Task directions: A picture-free, exact reproduction of the listing that follows is required.

Given data:

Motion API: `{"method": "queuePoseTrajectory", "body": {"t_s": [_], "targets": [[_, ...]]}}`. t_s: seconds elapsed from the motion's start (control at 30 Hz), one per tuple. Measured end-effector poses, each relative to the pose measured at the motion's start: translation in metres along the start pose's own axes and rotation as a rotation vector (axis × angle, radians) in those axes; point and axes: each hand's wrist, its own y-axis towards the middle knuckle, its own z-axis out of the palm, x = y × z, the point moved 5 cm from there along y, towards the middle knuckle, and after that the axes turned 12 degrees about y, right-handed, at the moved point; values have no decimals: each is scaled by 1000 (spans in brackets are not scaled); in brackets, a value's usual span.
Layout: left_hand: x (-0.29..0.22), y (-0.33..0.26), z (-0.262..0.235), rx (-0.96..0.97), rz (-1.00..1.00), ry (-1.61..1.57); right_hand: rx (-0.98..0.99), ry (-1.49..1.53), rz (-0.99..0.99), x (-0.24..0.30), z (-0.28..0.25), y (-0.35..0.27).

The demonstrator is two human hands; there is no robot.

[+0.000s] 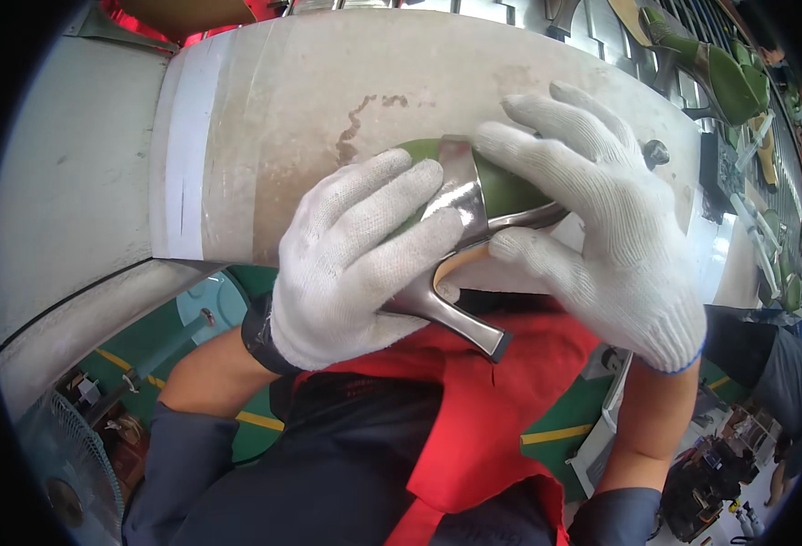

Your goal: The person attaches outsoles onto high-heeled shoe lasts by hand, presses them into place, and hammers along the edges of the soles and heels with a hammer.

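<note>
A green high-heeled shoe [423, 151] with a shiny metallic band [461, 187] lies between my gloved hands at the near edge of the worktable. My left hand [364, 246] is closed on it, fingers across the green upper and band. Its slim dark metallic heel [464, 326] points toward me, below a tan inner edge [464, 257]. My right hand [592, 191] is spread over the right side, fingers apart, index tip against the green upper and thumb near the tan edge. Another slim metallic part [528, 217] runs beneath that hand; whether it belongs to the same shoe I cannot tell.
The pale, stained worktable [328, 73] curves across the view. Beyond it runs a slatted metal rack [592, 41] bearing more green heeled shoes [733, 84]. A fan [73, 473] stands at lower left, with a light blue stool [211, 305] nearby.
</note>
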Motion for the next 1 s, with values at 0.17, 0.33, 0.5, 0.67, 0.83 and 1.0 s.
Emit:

Response below:
Motion API: `{"method": "queuePoseTrajectory", "body": {"t_s": [_], "targets": [[_, ...]]}}`. t_s: seconds elapsed from the motion's start (control at 30 Hz), one per tuple. Measured end-effector poses, each relative to the pose measured at the motion's start: translation in metres along the start pose's own axes and rotation as a rotation vector (axis × angle, radians) in those axes; point and axes: each hand's wrist, its own y-axis towards the middle knuckle, its own z-axis out of the palm, x = y × z, the point moved 5 cm from there along y, towards the middle knuckle, and after that the axes turned 12 degrees about y, right-handed, at the moved point; values have no decimals: each is scaled by 1000 (spans in brackets are not scaled); in brackets, a value's usual span.
Layout: left_hand: x (-0.29..0.22), y (-0.33..0.26), z (-0.262..0.235), rx (-0.96..0.97), rz (-1.00..1.00), ry (-1.61..1.57); right_hand: rx (-0.98..0.99), ry (-1.49..1.53), rz (-0.99..0.99), x (-0.24..0.30), z (-0.28..0.25), y (-0.35..0.27).

The demonstrator is two human hands; there is no robot.

[+0.000s] 

Your goal: The person attaches outsoles onto high-heeled shoe lasts by hand, presses them into place, and hammers along the edges of the soles and heels with a hammer.

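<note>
A green high-heeled shoe [423, 151] with a shiny metallic band [461, 187] lies between my gloved hands at the near edge of the worktable. My left hand [364, 246] is closed on it, fingers across the green upper and band. Its slim dark metallic heel [464, 326] points toward me, below a tan inner edge [464, 257]. My right hand [592, 191] is spread over the right side, fingers apart, index tip against the green upper and thumb near the tan edge. Another slim metallic part [528, 217] runs beneath that hand; whether it belongs to the same shoe I cannot tell.
The pale, stained worktable [328, 73] curves across the view. Beyond it runs a slatted metal rack [592, 41] bearing more green heeled shoes [733, 84]. A fan [73, 473] stands at lower left, with a light blue stool [211, 305] nearby.
</note>
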Motion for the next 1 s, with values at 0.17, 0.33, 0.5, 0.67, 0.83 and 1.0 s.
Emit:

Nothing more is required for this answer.